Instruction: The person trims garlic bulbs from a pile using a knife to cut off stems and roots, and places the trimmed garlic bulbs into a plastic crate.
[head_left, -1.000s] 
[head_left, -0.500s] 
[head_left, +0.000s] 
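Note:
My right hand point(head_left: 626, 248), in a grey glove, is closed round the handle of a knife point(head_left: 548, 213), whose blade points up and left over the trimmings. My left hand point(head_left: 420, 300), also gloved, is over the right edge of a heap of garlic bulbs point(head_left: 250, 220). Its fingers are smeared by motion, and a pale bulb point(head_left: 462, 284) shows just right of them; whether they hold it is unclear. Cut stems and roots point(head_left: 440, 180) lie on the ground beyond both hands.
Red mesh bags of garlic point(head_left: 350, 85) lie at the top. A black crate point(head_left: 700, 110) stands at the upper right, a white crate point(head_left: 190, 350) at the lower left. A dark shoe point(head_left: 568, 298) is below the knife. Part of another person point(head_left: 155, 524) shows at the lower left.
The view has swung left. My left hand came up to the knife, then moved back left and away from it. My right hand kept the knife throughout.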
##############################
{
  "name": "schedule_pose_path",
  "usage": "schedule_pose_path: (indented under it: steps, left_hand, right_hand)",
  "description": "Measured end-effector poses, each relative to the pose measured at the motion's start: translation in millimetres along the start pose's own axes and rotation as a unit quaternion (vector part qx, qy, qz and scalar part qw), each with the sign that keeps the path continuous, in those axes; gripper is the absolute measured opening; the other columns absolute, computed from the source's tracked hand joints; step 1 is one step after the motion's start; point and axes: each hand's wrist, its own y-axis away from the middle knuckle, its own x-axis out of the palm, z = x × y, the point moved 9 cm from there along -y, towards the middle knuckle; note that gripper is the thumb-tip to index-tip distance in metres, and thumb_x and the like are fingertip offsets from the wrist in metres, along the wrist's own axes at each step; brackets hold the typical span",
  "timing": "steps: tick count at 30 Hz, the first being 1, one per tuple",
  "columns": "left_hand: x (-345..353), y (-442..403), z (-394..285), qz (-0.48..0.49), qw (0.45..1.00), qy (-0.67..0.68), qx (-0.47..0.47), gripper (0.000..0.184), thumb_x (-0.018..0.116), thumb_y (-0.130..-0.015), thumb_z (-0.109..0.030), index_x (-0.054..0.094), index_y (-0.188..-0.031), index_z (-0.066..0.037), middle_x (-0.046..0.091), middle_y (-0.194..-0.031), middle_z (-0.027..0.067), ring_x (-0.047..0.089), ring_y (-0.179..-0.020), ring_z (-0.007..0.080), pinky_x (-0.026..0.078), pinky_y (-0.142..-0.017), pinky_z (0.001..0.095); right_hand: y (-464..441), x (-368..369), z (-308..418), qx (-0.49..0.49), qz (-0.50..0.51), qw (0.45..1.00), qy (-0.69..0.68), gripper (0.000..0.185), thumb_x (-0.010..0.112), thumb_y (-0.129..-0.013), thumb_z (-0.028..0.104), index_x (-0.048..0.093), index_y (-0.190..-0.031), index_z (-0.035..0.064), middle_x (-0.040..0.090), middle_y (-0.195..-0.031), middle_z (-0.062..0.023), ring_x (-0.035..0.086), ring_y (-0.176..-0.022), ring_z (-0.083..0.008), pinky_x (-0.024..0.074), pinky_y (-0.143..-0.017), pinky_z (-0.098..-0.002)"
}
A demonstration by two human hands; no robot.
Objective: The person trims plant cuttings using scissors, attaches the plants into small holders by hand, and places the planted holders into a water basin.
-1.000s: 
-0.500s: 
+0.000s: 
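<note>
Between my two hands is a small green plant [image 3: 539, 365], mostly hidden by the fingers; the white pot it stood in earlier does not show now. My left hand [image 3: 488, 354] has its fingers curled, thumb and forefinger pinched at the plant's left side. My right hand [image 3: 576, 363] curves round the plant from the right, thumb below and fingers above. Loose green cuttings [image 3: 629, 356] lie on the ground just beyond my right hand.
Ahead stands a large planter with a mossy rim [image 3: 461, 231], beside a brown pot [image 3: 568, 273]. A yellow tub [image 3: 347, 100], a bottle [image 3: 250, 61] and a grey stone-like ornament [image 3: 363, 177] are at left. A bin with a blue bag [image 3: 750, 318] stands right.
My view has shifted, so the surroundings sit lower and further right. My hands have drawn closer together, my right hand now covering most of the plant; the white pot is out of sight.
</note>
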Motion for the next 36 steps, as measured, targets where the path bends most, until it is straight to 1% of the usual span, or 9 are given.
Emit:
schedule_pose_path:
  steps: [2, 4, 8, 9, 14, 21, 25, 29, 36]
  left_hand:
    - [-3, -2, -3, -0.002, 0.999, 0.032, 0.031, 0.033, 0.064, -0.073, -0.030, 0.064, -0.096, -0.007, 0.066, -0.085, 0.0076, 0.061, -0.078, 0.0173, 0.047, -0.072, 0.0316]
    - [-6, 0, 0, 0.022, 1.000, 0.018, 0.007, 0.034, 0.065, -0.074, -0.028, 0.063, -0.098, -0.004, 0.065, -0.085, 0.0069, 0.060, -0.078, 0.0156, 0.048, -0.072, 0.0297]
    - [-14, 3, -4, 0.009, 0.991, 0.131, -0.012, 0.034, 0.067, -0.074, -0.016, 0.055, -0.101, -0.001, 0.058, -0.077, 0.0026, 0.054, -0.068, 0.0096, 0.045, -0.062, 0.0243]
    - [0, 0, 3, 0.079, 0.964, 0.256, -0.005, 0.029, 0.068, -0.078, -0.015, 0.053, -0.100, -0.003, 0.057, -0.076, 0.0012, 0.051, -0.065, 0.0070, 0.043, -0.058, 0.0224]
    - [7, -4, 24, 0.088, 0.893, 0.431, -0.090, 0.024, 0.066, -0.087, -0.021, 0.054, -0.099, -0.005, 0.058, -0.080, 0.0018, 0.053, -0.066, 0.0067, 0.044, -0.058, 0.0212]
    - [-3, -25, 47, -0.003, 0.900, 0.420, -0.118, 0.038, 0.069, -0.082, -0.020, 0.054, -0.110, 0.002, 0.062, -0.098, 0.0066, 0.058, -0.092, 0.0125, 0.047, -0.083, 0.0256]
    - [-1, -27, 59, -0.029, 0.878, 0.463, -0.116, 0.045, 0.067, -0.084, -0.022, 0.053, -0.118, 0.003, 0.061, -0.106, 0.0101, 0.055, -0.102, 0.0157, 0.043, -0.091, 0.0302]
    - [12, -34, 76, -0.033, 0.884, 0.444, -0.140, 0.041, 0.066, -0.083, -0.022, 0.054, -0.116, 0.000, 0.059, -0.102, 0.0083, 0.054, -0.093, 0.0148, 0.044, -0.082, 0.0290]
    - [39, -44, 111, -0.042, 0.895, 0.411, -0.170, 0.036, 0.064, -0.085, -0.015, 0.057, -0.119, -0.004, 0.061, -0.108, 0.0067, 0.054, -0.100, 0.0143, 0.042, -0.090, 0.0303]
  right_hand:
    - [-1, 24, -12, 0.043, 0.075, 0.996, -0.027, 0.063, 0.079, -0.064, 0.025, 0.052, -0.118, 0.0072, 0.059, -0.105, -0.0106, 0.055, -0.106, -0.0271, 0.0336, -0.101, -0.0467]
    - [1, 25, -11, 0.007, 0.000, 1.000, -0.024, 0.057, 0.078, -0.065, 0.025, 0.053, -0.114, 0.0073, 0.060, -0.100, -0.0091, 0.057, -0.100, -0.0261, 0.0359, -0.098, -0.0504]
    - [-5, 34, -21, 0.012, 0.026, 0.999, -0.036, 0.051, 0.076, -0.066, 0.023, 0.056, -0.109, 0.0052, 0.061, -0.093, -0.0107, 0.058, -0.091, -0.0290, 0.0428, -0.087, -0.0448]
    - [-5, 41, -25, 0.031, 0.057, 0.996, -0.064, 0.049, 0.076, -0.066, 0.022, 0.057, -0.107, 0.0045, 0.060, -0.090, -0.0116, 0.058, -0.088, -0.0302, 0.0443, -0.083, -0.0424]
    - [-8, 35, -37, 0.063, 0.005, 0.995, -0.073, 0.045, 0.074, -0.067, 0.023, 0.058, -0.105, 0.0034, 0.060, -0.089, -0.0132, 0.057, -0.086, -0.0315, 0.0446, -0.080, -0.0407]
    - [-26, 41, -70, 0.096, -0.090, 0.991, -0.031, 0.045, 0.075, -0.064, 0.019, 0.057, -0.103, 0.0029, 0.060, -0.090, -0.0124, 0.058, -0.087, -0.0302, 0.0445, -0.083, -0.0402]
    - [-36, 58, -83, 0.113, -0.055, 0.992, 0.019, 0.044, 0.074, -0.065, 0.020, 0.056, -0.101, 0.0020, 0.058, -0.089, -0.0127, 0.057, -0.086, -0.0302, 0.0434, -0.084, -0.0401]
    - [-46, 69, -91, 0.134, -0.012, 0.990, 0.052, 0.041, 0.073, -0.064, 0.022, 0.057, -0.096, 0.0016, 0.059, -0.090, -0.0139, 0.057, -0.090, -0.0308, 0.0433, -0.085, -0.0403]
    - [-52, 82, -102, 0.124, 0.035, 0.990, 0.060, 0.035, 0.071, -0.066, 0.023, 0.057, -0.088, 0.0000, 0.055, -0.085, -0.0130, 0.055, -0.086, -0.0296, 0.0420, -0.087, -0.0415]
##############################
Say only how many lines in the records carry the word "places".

2